"But this is such a trifling matter," interrupted Axel.

"Well, yes," said the notary, taking other papers from his pocket-book; "but then these little matters too!" and he laid on the table the notes for over two thousand dollars, which David had bought up at the lieutenant's garrison town.

The lieutenant was startled out of his show of indifference.

"How did you come by these papers?" he exclaimed.

"Herr von Rambow, I believe the name 'exchange' is applied to such bills because they are transferable by their possessors; you cannot be surprised that I should take them instead of cash payment, all the more since I was saved a good deal of writing and postage money."

The lieutenant became more and more perplexed, but the idea that all this was a concerted game did not yet occur to him.

"But, my dear Herr Notary, I have for the moment no money on hand."

"No?" cried the notary, shrugging his shoulders with an expression which let one look straight into the black depths of his soul, and revealed the compact that he had made with the devil. "No?" he repeated; "I don't believe it." And, in spite of all the lieutenant's assurances the notary stood before him, hard and cold, saying insolently, to his face, that he did not believe him; it was only that he would not pay. Finally, the good old means of prolongation came upon the carpet, to which Axel would gladly have agreed at the first, if it had been proposed to him; but that would not have suited the notary. He wanted more commission than David, and he meant to take his satisfaction in the business, for he was a man who enjoyed a joke, and the best of all jokes to him was when he could say to himself, "No one can match you in craftiness; you set your foot on the necks of high and low, and it is good sport to watch their struggles."
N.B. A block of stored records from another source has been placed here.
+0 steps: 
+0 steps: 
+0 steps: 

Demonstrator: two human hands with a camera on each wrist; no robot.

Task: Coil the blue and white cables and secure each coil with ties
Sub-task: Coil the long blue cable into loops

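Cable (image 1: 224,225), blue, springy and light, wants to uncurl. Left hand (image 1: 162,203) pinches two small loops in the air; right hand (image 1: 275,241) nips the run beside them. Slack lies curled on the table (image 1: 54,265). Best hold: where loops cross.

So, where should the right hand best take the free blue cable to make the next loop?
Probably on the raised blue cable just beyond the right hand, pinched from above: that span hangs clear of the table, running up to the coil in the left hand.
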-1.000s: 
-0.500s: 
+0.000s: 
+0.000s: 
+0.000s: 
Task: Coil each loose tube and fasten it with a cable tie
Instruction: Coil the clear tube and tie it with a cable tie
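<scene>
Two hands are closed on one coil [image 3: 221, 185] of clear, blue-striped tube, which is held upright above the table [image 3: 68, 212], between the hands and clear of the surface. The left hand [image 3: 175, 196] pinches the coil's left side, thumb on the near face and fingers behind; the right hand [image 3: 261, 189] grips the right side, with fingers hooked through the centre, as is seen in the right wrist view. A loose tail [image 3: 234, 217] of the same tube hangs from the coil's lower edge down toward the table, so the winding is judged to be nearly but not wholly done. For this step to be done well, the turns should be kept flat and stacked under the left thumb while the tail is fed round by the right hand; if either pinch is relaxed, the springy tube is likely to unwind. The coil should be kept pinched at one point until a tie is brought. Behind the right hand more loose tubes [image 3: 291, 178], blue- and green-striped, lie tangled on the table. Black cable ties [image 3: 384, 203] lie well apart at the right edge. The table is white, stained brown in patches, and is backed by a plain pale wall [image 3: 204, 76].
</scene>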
These were the troubles and distresses in which Axel von Rambow sat, up to the neck, and they distracted him from his grief about his father. From a deep sorrow, of God's sending, a soul works itself out fresh and pure, like a man over whom the waves of the sea have rolled; he may have had a hard struggle, but when he comes forth he stands on the beach clean and cool, and ready for new work. But he who has fallen into trouble through his own temerity, is like one who, having fallen into a slough, is covered with filth, and is ashamed to meet the eyes of others. So it was with the young Herr, he was ashamed that he had lived so thoughtlessly, he was ashamed of having involved himself with black and with white Jews, he was ashamed that he could not help himself out of the slough, and that the help which others had given could only sink him deeper. How easily he might have escaped all this, if he had but confided in Habermann! How gladly he would assist him even now, since the reason was gone that had hindered him before, the Kammerrath! But the human heart is a stubborn and also a perverse thing, and this perverse thing believes it will find more rest if miles lie between it and its disgrace; so Axel left his estate much sooner than his sisters had hoped.

At his garrison he found everything as he had left it, only he himself was changed; at least he said so to himself, daily; but if one had asked his comrades they would have said they observed nothing peculiar about him, and quite naturally, for his good resolutions, which were the only respect in which he had altered, had not yet come to light. He meant to be economical, he meant to follow his father's advice, and study agriculture as well as he could from books, he meant to do well in all respects. His economy began the first morning; for a week he drank no sugar in his coffee,--"For," said he, "if a man despises little things, he will not prosper in great ones,"--and he smoked cigars at nineteen instead of twenty dollars the box. His servant got a serious lecture, when he brought the bread and butter for his breakfast, and received orders to give his two horses each half a measure of oats less than usual, "For," he said, "times are hard."